Die Österreichische Nationalbank erwartet für 2026 ein gedämpftes Wirtschaftswachstum von 0,5 Prozent bei erhöhter Unsicherheit durch den Nahost-Krieg. Gleichzeitig zeigt der Jahresabschluss 2025 eine Verbesserung beim Geschäftsergebnis trotz weiterhin negativem Ergebnis.
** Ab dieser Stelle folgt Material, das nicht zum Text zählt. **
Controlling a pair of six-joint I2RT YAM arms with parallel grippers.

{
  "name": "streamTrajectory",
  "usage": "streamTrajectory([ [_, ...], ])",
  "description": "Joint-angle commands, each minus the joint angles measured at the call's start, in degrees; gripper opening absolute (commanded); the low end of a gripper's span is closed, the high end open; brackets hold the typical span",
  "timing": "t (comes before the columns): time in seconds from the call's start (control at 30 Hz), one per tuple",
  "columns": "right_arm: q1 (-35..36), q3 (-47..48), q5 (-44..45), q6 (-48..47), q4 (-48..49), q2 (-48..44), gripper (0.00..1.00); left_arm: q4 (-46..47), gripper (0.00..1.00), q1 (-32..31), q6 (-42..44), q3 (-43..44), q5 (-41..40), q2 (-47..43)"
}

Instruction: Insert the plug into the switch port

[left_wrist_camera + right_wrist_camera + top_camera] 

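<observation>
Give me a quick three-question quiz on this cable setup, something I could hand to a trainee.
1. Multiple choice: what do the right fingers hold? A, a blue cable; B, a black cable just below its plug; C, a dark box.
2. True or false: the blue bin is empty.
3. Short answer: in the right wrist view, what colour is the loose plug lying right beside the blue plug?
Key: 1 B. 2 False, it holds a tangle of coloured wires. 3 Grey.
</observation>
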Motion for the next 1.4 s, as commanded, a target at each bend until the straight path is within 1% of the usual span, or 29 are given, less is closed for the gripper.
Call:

Konjunkturprognose von Unsicherheit geprägt
Die aktuelle OeNB-Prognose für die Jahre 2026 bis 2028 geht von einem verhaltenen Wachstum aus. Für 2026 wird ein Plus von 0,5 Prozent erwartet, das sich 2027 und 2028 auf 1,0 beziehungsweise 1,1 Prozent beschleunigen soll. Die Inflation wird für 2026 mit 2,7 Prozent prognostiziert und soll in den Folgejahren auf 2,3 Prozent und 2,1 Prozent zurückgehen. Die Arbeitslosenquote liegt 2026 bei 7,5 Prozent. Hintergrund der Entwicklung ist insbesondere der Krieg im Nahen und Mittleren Osten. OeNB-Gouverneur Martin Kocher betont: „Der am 28. Februar ausgebrochene Krieg im Nahen und Mittleren Osten und die in der Folge deutlich gestiegenen Energiepreise bringen jedoch erneut große Unsicherheit mit sich und trüben die weiteren wirtschaftlichen Aussichten signifikant.“ Gleichzeitig verweist die OeNB darauf, dass sich die Konjunktur zu Jahresbeginn noch robust gezeigt hat und die Dämpfung aktuell als temporär eingeschätzt wird.
Geschäftsergebnis verbessert sich trotz Belastungen
Der Jahresabschluss 2025 zeigt weiterhin ein negatives Ergebnis, jedoch mit klarer Verbesserung. Der Jahresfehlbetrag lag bei minus 1.023 Millionen Euro und damit etwa halb so hoch wie im Vorjahr. „Im Jahr 2025 sehen wir erstmals wieder einen Aufwärtstrend. Der Jahresfehlbetrag für das Geschäftsjahr 2025 beträgt mit ‑1.023 Mio EUR halb so viel wie im Jahr zuvor, und die geldpolitischen Belastungen aus der expansiven Geldpolitik bis 2022 werden sich für die OeNB auch in Zukunft weiter verringern“, erklärte Vize-Gouverneurin Edeltraud Stiftinger. Insgesamt ergibt sich ein Bilanzverlust von minus 5.207 Millionen Euro, der in das Jahr 2026 vorgetragen wird. Die Bilanzsumme stieg 2025 auf 256 Milliarden Euro, unter anderem aufgrund des gestiegenen Goldpreises. Laut OeNB bleibt die finanzielle Handlungsfähigkeit uneingeschränkt.